Brian Grundy

Personal information
- Date of birth: 9 May 1945
- Place of birth: Atherton, England
- Date of death: 23 February 2024 (aged 78)
- Place of death: Horwich, England
- Position(s): Left winger

Senior career*
- Years: Team / Apps / (Gls)
- 1963–1967: Wigan Athletic / 71 / (8)
- 1967–1971: Bury / 99 / (10)
- 1971–????: Great Harwood Town
- Bangor City
- Morecambe
- 1977: Wigan Athletic / 4 / (0)
- 1977–1978: Northwich Victoria
- 1978–1979: Winsford United
- 1979: Mossley

Managerial career
- 1980–1983: Glossop North End
- 1983–1984: Mossley

= Brian Grundy =

English footballer and manager

Brian Grundy (9 May 1945 – 23 February 2024) was an English professional football winger. He played in the Football League for Bury.

==Career==
Grundy qualified as a schoolteacher and played part-time for Wigan Athletic in the Cheshire League, scoring eight goals in 71 appearances for the club between 1963 and 1967. In November 1967 he played for Wigan against Bury in a Lancashire Cup game, scoring and impressing Bury manager Les Shannon to the extent that he was signed by Bury the following week. He went full-time in January 1968 and was part of the Bury side that won promotion from Division Four that season.
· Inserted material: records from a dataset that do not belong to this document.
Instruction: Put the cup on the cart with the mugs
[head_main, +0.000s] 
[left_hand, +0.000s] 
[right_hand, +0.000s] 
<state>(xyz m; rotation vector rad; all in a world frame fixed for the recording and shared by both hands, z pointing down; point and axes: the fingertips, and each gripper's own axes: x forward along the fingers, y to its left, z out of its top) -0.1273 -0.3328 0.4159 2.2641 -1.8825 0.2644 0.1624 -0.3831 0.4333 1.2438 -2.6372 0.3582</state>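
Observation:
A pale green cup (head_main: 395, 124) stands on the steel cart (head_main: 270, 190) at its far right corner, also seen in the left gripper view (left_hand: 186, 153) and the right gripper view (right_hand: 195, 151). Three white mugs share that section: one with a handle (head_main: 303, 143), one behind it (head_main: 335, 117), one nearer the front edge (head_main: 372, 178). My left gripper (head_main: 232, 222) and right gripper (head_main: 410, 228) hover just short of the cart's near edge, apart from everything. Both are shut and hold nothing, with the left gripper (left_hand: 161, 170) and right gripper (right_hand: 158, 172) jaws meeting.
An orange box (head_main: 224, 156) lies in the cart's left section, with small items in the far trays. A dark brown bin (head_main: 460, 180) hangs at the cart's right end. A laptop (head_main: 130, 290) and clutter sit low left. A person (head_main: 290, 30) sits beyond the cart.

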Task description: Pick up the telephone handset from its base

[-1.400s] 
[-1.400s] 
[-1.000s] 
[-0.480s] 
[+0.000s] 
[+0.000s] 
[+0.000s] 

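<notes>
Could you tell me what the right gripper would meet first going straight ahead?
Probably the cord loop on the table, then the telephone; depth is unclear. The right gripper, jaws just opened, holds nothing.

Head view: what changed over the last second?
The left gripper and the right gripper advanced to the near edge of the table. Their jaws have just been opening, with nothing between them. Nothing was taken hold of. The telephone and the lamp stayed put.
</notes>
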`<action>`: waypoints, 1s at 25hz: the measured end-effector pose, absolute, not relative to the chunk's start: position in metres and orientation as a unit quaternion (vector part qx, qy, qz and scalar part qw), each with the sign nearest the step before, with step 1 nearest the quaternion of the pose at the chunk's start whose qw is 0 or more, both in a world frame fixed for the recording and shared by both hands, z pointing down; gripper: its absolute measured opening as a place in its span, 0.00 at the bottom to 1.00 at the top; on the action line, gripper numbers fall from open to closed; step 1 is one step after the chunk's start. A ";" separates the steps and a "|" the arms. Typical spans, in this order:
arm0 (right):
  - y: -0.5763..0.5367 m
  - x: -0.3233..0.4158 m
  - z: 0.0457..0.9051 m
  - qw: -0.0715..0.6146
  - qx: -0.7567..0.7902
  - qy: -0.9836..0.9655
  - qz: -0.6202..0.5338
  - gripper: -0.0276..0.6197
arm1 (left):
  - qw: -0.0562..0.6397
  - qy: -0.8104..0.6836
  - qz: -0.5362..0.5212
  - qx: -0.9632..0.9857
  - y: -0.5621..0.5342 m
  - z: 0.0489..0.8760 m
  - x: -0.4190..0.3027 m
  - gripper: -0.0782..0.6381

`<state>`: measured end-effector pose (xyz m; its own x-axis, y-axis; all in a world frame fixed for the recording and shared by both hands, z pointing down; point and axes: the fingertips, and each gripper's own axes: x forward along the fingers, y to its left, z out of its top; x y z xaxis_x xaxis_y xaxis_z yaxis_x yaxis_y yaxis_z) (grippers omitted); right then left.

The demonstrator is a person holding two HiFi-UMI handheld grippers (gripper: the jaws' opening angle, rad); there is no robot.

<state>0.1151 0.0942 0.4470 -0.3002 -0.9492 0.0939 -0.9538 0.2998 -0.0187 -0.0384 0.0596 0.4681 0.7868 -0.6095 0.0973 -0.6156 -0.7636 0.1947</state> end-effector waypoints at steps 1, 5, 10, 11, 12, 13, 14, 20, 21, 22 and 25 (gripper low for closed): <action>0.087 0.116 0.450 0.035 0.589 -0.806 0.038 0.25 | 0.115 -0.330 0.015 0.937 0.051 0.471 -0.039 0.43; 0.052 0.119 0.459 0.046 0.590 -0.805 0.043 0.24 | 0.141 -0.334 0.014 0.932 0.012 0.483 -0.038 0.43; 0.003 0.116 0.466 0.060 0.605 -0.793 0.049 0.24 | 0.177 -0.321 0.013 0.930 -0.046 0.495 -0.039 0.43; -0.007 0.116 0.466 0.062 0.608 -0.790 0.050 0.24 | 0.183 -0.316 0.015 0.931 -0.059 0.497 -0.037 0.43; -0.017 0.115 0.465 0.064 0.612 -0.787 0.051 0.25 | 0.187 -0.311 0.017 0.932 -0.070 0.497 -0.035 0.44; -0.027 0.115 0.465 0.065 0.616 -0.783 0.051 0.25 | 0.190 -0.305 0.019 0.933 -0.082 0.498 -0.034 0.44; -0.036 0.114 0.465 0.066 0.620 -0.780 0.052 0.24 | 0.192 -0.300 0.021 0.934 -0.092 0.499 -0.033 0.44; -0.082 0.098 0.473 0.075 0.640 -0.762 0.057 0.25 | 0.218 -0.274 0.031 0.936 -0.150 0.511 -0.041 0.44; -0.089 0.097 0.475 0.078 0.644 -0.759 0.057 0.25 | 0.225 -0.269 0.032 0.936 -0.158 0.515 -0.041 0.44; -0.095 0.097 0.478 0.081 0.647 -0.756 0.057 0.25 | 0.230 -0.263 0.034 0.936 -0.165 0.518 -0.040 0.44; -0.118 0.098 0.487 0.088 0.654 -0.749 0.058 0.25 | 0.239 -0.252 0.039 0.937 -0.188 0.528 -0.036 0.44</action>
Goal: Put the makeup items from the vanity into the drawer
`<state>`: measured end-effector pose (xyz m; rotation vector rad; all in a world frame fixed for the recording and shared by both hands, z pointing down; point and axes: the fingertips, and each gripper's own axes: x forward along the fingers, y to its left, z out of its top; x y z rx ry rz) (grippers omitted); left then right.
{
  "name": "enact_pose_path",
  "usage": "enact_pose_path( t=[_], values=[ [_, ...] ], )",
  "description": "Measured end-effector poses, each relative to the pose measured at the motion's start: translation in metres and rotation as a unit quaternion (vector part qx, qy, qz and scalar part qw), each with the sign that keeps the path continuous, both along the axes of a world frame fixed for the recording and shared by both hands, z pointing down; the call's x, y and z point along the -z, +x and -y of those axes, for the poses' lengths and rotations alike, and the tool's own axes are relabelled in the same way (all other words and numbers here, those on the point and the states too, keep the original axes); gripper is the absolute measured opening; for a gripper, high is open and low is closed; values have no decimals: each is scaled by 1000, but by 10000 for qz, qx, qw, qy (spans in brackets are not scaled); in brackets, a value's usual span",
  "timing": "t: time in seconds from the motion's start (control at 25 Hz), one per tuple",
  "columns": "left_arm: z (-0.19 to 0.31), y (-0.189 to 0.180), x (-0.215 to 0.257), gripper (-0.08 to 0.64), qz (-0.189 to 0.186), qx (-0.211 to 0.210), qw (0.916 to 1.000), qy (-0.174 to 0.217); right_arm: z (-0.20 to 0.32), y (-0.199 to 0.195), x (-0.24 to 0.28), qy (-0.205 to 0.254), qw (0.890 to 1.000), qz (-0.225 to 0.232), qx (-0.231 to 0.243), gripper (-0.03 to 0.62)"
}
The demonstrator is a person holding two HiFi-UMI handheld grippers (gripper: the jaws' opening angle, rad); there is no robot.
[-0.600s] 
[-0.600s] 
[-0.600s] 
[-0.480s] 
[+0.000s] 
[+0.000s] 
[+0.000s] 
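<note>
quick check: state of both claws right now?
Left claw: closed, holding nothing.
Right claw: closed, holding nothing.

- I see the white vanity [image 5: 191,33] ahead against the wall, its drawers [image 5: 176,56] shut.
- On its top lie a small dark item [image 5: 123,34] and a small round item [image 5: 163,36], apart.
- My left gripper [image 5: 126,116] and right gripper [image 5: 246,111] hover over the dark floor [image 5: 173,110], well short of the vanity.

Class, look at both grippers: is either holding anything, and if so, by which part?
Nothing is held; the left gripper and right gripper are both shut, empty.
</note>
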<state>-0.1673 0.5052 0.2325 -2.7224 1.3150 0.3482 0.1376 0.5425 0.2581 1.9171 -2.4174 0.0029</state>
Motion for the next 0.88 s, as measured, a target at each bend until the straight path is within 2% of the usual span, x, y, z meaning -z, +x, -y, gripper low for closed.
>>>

Released by Bury at the end of the 1970–71 season, Grundy joined Great Harwood Town in July 1971. He went on to play for Bangor City and Morecambe before returning to Wigan Athletic for a second spell in September 1977, making a further four appearances for the club. In May 1978 he moved from Northwich Victoria to Winsford United before being transferred to Mossley for a fee of £100 in March 1979. He was released by Mossley in November 1979 and later had three years as manager of Glossop North End before taking over as manager of Mossley in December 1983. He was sacked in October 1984 after a poor start to the 1984–1985 season.

While managing Glossop and Mossley, Grundy was the landlord of a pub in Glossop. He later emigrated to Spain, returning to England a decade later. He died in 2024, aged 78.